Q. What, what was the reason for that? A. I got in an accident when I was 16 and I lost my licence there from a dangerous driving incident.
Q. Yes? A. I had been drinking.
Q. Right? A. So I got sued from that.
Q. Right. So you mean from the time you were 16 you didn’t have a driver licence? A. No, I had a driver’s licence in between.
Q. Yes? A. But I had to pay for my licence, had to make payments…
Q. Yes? A. …on it like to receive my licence. MS. EDGAR: He was in a situation where there was a judgment against him… THE DEPONENT: Yes. MS. EDGAR: …that he couldn’t pay. THE DEPONENT: Right. MS. EDGAR: And so he made arrangements from time to time to make payments to, I guess it’s FISCO, I can’t remember what it is… THE DEPONENT: The Ministry of Transportation, yeah. MS. EDGAR: …the Ministry of Transportation. And while he was able to make the payments he would have a valid licence. THE DEPONENT: Yeah. MS. EDGAR: And when he wasn’t able to make the payments he wouldn’t have a valid licence.
MS. HANDLER: Okay. THE DEPONENT: They put me under suspension, right.
MS. HANDLER: Q. Okay. And so for how many years prior to the accident of March 3rd, 2011 were you unable to make the payments?
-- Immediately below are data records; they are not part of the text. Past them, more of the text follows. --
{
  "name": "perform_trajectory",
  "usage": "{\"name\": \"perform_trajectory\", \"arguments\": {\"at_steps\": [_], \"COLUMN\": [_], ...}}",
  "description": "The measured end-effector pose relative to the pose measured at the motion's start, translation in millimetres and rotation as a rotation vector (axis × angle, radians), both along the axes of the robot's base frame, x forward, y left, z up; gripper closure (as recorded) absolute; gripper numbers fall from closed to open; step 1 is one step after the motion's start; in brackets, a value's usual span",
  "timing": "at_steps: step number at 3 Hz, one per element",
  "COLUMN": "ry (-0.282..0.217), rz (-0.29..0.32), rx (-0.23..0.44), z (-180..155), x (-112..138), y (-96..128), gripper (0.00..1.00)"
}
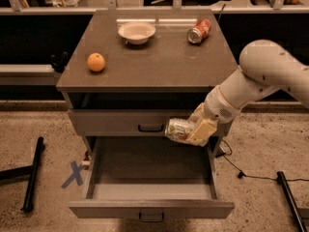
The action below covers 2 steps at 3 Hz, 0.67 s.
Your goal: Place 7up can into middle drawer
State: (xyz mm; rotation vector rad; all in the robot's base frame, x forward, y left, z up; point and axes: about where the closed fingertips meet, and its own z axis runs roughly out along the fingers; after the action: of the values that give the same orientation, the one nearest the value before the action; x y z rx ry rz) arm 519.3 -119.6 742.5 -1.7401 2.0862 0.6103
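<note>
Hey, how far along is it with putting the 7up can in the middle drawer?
Done: the middle drawer is pulled open and the 7up can is picked up. In hand: the end effector grips the can on its side, above the drawer's back right. Left: lower it in and let go.

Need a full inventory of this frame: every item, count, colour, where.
grey-brown cabinet: 1, centre of view
shallow white bowl: 1, back of the cabinet top
red-orange soda can: 1, on its side, back right of the top
orange fruit: 1, left of the top
upper drawer: 1, grey-brown, dark handle, shut
middle drawer: 1, grey-brown, pulled open at the bottom
green and white 7up can: 1, held sideways above the open drawer
blue tape X: 1, floor, left
black floor bars: 2, left and right
black cable: 1, floor, right
white robot arm: 1, from the right
gripper: 1, beige, shut on the can, before the upper drawer's right end
</note>
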Motion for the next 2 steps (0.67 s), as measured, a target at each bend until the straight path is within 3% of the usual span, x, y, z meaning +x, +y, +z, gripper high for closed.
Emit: {"name": "perform_trajectory", "arguments": {"at_steps": [2], "ry": [0.094], "rz": [-0.052], "rx": [0.043], "z": [-81], "x": [3], "y": [4], "gripper": [1.00]}}
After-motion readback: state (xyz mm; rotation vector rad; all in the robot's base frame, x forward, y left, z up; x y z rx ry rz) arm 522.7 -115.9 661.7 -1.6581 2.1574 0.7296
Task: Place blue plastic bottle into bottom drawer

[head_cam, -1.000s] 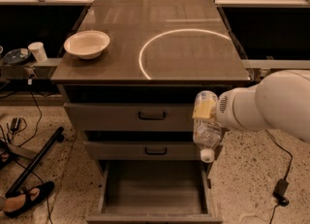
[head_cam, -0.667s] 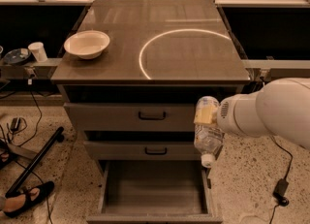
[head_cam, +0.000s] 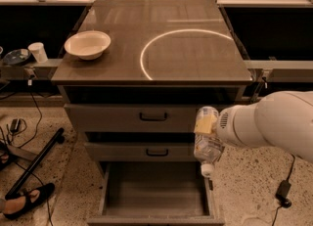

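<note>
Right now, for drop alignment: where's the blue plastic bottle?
Blue plastic bottle hangs cap-down in the gripper, right of centre, above the bottom drawer's right edge.

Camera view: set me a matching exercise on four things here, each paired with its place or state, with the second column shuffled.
Things:
1. bowl
2. blue plastic bottle
3. bottom drawer
4. white cup

Places or states:
A. pulled open, below two shut drawers
B. off the cabinet, to its left
C. on the cabinet top, near its left edge
D. cap down in the gripper, which is at the end of the arm in front of the cabinet's right side, above the open drawer's right edge

Pairs: 1-C; 2-D; 3-A; 4-B
</note>
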You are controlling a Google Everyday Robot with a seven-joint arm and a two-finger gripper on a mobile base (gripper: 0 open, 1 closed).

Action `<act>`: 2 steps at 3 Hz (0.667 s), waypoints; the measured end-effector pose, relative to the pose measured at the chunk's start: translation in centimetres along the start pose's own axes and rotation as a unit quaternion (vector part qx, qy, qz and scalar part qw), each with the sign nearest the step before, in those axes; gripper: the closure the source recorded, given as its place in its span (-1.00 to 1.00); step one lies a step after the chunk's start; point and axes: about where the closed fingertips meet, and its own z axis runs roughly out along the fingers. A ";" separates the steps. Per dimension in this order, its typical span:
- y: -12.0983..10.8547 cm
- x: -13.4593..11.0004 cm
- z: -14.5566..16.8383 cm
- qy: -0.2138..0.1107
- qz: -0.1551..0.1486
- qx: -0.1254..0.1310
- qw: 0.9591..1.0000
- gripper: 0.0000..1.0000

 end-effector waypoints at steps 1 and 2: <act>-0.6 1.3 1.8 0.010 0.015 -0.017 1.000 1.00; -1.4 2.6 3.8 0.021 0.037 -0.033 0.999 1.00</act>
A. I’m not a hundred percent. I have no idea.
Q. How long had you… A. My wife was making the payments for me and, you know, I just left it up to her to make them. I guess there was some time there we couldn’t afford it and the money went elsewhere.
Q. Okay. Do you know how long it had been that you had been unlicensed before the accident? A. No, I don’t know.
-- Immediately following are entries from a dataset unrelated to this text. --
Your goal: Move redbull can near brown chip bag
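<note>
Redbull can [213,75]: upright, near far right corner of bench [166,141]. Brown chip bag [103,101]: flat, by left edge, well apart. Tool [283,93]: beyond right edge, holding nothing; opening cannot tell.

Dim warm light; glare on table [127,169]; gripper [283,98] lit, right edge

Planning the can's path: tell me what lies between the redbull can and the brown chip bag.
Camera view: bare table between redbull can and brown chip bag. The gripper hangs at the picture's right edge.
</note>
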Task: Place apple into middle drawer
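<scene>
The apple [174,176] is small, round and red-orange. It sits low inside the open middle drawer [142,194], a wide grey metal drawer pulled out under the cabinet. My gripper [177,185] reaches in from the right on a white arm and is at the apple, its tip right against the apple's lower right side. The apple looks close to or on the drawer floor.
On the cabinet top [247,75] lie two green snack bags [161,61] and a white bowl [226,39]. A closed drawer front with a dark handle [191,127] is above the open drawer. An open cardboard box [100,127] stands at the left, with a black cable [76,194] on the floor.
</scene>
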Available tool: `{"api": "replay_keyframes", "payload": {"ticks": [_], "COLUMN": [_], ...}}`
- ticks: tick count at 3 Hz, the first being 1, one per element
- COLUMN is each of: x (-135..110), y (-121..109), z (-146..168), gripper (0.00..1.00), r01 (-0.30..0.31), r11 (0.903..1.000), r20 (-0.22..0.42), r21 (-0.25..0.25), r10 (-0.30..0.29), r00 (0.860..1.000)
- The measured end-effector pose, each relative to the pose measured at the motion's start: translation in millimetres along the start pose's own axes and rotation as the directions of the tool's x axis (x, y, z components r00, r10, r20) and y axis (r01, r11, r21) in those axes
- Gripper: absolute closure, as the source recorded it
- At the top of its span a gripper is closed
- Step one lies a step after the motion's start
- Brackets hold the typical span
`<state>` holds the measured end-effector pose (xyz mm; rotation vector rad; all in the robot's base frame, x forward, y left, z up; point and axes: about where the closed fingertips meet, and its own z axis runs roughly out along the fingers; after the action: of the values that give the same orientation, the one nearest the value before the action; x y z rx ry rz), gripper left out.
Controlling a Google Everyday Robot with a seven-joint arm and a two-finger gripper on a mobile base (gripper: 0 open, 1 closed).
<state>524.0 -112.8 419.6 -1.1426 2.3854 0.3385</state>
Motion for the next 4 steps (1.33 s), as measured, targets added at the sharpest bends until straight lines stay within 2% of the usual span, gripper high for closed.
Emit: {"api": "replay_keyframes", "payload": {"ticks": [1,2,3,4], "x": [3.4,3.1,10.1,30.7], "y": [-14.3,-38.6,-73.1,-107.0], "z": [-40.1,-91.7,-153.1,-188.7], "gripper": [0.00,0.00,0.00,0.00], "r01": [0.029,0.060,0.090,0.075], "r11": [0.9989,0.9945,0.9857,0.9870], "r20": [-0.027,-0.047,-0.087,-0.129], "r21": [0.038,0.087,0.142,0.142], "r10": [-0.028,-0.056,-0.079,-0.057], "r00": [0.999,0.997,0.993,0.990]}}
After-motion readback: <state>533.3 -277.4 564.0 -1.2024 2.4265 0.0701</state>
MS. HANDLER: Counsel, can we get the details from the MTO as to when the licence was suspended? MS. EDGAR: Well, it was suspended when he was… Oh, you mean the most recent suspension?
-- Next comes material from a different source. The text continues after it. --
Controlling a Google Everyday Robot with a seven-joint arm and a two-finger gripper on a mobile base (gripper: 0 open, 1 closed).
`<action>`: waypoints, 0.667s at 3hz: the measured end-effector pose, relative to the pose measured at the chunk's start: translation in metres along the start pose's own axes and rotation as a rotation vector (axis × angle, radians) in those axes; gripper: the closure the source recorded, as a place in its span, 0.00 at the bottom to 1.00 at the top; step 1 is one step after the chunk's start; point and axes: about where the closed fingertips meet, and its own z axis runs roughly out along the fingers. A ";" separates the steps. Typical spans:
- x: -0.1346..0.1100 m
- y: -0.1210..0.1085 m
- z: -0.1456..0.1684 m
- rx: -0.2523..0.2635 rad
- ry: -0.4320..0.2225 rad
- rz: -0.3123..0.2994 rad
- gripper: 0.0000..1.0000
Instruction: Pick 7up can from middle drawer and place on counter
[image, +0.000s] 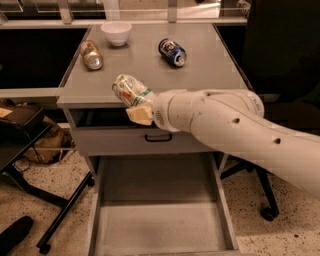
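My gripper (136, 102) is shut on the 7up can (129, 89), a silvery-white can with green and red marks. It holds the can tilted, just above the front edge of the counter (200, 75), left of centre. The white arm reaches in from the right. The middle drawer (160, 227) is pulled open below, a flat grey tray with nothing showing in it.
On the counter lie a brown-gold can (91, 54) at the left, a dark blue can (172, 52) at the centre right, and a white bowl (116, 32) at the back. A grey drawer front with a black handle (158, 137) sits under the counter. Chair legs stand at both sides.
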 end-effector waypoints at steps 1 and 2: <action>-0.035 -0.026 0.015 0.043 -0.021 -0.059 1.00; -0.051 -0.047 0.036 0.083 -0.028 -0.093 1.00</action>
MS. HANDLER: Yes. MS. EDGAR: I’ll see if they have that information. THE DEPONENT: Prior… Yeah, I don’t know either.
MS. HANDLER: Q. And so you were, your wife leased a vehicle in her name? A. Yes.
Q. Was that because you weren’t able to lease one in your own name, not having a driver’s licence? A. Possibly. That’s probably what it was, yeah.
Q. And then you were driving then without a licence at the time of the accident, and you were aware of that, is that correct? A. I don’t remember what happened that day so…
Q. No, no, but you knew you didn’t have a driver’s licence? A. Yes, I know I, yeah, I knew it.
MS. HANDLER Q. You knew you weren’t supposed to drive? A. Yes, I knew I wasn’t supposed to drive.
Examination for Discovery – Mrs. Mailloux
Q. Okay. Now before the accident he didn’t have a driver’s licence? A. No.
Q. Okay. And that was because he had a judgment that he had to pay, and if he defaulted on his payments his licence was suspended? A. Correct.
Q. And so can you tell us when he fell behind in payments prior to the accident? A. From… Ten years.
Q. Ten years? A. Ten years.
Q. So for ten years he didn’t have a driver’s licence? A. On, it was on and off. It wasn’t consistent.
Q. Okay. Prior to 2010, before the… Sorry… A. 2011.
Q. …prior to March 3rd, 2011 for how long had he been without a driver’s licence? A. A couple of years.
Q. A couple of years? A. Mm-hmm.
Q. Okay. And you were both aware of this, obviously? A. Correct.
Q. And you leased a truck in your name? A. Correct.
Q. And you let him drive it? A. Correct.
Cross-examination of Mr. Mailloux
Q. All right, and I take it that you did not have a proper licence to drive at the time of that accident? A. I don’t even remember that if I had a licence or not because that’s quite a few years ago and the memory doesn’t actually put me there anymore.
Q. Specifically you asked her about that? A. Yes, I – yeah, I’m pretty sure that I did. I’m not 100 percent now because I’m thinking I did but I don’t know. Like, this accident really threw me back. Like, it just knocked my head so hard. Like, I just…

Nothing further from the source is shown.